_ABOUT THIS EXERCISE_. Please return only the lines from the one holding "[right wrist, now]" through the one holding "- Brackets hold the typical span", exactly as they appear in the records below, both ends included.

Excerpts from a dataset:
____

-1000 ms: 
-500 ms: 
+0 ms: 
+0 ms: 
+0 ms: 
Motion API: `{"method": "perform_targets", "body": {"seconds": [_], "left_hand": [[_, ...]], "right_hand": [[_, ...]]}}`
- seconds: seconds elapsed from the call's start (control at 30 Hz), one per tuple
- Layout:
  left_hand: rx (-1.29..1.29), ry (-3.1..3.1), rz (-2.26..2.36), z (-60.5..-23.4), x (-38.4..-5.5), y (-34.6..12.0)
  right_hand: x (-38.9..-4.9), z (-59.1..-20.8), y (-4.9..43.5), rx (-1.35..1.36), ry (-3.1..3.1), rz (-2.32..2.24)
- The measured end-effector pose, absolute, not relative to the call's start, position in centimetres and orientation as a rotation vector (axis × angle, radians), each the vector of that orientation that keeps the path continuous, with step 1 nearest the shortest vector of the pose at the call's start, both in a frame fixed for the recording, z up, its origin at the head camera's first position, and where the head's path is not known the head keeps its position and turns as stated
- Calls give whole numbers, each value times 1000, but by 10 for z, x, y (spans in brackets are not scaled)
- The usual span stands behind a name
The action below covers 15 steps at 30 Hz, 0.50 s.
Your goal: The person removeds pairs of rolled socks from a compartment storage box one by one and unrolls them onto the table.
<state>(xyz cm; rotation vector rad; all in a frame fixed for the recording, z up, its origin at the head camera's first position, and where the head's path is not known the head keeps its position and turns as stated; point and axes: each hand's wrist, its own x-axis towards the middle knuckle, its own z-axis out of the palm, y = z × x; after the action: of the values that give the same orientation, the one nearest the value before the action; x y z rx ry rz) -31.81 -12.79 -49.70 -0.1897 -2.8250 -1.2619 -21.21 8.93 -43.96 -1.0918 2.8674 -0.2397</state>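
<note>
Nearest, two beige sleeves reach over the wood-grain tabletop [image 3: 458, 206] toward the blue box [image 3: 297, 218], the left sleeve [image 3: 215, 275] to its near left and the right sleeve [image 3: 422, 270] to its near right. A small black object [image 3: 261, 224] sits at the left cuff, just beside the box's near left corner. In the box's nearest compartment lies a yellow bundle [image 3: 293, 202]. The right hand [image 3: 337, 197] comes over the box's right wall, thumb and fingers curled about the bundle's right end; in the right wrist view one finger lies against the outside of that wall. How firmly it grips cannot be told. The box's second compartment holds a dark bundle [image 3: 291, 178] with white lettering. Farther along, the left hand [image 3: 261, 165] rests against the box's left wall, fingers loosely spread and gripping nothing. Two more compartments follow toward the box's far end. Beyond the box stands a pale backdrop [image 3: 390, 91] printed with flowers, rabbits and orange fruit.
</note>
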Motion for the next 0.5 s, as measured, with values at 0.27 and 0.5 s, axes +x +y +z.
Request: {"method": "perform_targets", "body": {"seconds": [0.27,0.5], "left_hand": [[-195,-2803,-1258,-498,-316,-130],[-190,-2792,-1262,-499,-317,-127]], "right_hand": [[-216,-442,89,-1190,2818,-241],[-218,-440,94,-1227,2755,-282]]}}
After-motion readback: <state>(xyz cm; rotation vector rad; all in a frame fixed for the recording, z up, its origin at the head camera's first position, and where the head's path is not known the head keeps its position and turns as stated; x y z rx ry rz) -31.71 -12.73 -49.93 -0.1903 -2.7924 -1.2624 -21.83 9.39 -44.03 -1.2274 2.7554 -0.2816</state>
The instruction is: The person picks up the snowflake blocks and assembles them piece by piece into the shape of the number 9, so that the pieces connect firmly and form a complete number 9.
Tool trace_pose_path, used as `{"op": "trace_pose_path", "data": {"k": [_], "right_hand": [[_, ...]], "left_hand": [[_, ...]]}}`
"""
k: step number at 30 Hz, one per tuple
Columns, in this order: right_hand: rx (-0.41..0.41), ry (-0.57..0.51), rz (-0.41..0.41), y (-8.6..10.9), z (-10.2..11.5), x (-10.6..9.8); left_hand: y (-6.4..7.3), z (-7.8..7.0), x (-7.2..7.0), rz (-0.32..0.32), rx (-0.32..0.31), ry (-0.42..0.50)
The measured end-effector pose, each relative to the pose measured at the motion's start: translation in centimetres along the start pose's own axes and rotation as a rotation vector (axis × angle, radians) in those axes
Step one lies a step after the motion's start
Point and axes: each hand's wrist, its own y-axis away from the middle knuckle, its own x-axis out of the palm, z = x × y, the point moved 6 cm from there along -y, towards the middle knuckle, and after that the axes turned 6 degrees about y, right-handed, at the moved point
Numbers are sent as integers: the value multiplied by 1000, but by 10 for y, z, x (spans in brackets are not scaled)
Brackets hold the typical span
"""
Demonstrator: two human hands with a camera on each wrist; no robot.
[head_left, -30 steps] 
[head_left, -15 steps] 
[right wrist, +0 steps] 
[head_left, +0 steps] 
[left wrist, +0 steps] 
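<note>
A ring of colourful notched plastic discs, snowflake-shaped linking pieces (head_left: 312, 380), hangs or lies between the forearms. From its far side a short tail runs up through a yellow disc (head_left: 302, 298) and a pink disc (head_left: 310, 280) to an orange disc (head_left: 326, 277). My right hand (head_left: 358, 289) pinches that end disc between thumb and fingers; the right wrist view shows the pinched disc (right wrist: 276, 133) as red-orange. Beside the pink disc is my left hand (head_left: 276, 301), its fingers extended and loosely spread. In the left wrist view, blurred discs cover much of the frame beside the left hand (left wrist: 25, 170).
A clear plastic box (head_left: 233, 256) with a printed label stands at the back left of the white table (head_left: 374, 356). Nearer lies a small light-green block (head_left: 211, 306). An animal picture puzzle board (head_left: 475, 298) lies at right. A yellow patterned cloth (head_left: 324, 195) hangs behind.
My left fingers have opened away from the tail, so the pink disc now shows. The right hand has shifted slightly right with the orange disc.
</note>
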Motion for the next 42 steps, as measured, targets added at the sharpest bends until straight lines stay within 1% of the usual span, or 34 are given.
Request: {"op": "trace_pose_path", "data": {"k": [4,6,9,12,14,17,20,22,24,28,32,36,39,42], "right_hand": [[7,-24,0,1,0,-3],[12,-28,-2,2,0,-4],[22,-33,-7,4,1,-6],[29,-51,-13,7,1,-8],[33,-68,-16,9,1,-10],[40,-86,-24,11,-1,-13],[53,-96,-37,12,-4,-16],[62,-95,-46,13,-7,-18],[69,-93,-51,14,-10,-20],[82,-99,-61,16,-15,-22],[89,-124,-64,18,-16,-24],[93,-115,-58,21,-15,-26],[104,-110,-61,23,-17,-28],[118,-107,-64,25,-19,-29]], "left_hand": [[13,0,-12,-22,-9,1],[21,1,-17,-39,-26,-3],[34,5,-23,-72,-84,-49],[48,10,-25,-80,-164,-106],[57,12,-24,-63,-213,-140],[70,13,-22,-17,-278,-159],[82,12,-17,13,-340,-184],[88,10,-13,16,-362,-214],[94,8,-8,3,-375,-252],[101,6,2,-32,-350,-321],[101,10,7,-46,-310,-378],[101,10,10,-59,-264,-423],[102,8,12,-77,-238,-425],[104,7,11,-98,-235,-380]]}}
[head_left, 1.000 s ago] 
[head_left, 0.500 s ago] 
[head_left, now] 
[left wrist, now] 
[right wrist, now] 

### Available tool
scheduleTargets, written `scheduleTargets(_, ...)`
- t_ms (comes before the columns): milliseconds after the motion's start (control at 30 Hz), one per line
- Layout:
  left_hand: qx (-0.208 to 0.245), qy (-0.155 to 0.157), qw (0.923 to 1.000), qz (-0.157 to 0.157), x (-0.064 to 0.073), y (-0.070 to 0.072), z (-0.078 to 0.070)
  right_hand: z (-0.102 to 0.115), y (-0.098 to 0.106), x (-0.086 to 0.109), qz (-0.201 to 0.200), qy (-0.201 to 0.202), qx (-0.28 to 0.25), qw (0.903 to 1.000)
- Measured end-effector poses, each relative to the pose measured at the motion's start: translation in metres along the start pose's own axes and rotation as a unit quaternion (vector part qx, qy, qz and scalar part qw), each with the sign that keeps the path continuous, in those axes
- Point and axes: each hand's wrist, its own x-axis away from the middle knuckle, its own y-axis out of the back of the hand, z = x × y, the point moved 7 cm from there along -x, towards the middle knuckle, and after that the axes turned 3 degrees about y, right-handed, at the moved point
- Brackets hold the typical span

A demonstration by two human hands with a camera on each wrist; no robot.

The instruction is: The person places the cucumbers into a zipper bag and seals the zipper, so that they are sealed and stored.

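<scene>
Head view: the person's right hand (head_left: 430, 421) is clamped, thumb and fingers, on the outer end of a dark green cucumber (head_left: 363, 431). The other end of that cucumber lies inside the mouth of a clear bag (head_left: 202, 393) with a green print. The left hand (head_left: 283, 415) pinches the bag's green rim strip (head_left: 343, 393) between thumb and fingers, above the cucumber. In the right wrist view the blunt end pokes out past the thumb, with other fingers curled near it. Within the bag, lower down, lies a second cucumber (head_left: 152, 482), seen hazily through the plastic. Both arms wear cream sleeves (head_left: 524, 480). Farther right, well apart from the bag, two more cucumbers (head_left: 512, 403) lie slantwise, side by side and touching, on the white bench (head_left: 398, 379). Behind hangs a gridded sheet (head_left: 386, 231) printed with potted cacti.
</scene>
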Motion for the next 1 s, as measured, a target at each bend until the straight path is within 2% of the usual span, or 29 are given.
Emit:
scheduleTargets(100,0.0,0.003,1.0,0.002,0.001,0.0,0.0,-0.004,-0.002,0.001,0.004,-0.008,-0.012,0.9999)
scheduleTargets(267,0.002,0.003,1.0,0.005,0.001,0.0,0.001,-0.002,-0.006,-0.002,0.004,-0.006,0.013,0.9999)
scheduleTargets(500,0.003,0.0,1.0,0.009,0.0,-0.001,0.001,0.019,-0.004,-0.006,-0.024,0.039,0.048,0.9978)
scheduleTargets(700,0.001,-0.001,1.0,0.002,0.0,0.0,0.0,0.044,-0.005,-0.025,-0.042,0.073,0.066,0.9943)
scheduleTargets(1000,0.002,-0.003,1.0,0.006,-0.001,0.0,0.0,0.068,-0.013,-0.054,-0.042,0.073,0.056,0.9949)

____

_SOLUTION FOR THIS PROBLEM_.
[right wrist, now] 

### Available tool
scheduleTargets, written `scheduleTargets(_, ...)`
- t_ms (comes before the columns): milliseconds after the motion's start (control at 30 Hz), one per line
- Layout:
  left_hand: qx (-0.208 to 0.245), qy (-0.155 to 0.157), qw (0.923 to 1.000), qz (-0.157 to 0.157), x (-0.064 to 0.073), y (-0.070 to 0.072), z (-0.078 to 0.070)
  right_hand: z (-0.102 to 0.115), y (-0.098 to 0.106), x (-0.086 to 0.109), qz (-0.201 to 0.200), qy (-0.201 to 0.202), qx (-0.28 to 0.25), qw (0.903 to 1.000)
- Measured end-effector poses, each relative to the pose measured at the motion's start: translation in metres along the start pose's own axes and rotation as a unit quaternion (vector part qx, qy, qz and scalar part qw), each with the sign that keeps the path continuous, in those axes
- Point and axes: each hand's wrist, its own x-axis away from the middle knuckle, its own y-axis out of the back of the hand, z = x × y, the point moved 7 cm from there along -x, towards the middle knuckle, and after that the axes turned 3 degrees about y, right-handed, at the moved point
- Brackets hold the typical span

This is the complete answer to the exercise.